Towards the end of World War II, Louis Francis Albert Victor Nicholas, Lord Mountbatten, British statesman and naval officer, was appointed the Supreme Allied Commander of the South East Asia Command. Korea was colonized by the Japanese, and the Japanese were fighting the Allied forces. Now, Lord Mountbatten wasn’t really known for his military acumen or his strategic planning – his career as a naval officer and as the Crown’s representative in British India is littered with instances of bungling inefficiency. But towards the end of the war, he had his moment of glory. Oh yes, he did.
In 1945, along with British Military Commander William Slim, Lord Mountbatten orchestrated the surrender of Japan to the Allied Forces.

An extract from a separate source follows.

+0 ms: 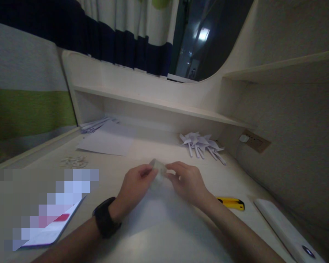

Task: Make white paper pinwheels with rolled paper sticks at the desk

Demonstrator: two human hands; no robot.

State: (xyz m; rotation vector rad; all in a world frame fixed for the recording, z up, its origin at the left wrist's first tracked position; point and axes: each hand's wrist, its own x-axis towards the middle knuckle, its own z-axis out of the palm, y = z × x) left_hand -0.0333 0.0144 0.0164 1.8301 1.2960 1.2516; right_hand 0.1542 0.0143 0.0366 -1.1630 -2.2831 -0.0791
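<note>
Between my hands is a small pale, translucent thing, blurred, that looks like a roll of clear tape (159,170). My left hand (138,182), with a black watch (107,218) on its wrist, pinches it between thumb and fingers. At the roll's right edge, my right hand (188,182) has its thumb and fingertips closed on it; whether a strip is lifted is too blurred to tell. Below the hands a white paper sheet (146,215) lies flat on the desk.
Several paper pinwheels (199,142) lie at the back right. Rolled paper sticks (95,125) and paper sheets (108,138) are at the back left, near small white pieces (74,162). A tablet (48,233) lies left, a yellow cutter (233,203) and a white case (282,226) right.
</note>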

This surrender – which ended in the gruesome suicides of several top-ranking Japanese officers – happened on August 15th, 1945. And one of its outcomes was that Korea gained independence that day.
Two years later Lord Mountbatten found himself serving as the last Viceroy of a very volatile British India. Everyone was waiting with bated breath for January 26th, 1948, the expected official date of complete British withdrawal from the region. But along came Lord Mountbatten, and decided that India would be independent in 1947 instead, and on August 15th specifically – the second anniversary of his glorious achievement in World War II. (Winston Churchill was so displeased with his handling of Indian independence, he reportedly never spoke to Lord Mountbatten again.)
There is little documented evidence of his reasons for doing this. It’s possible that the British just wanted to get out as swiftly as possible. In the second half of 1947 things had started to get really bad between the Indian National Congress and the Muslim League – the two political factions that had fought together for independence but were severely divided on religious lines. The gruesome, messy, and altogether unfortunate partition of the region into India and Pakistan seemed inevitable. And the British, having stuck their finger in this honeycomb, now wanted out with the urgency of a schoolboy on a six-pack of Koolaid and nowhere to relieve himself. That’s probably why the year of independence was advanced from 1948 to 1947. But as far as the specific date is concerned, it’s pretty clear he chose it to commemorate his own moment of glory.
Not altogether surprising, though. Mountbatten was kinda like that.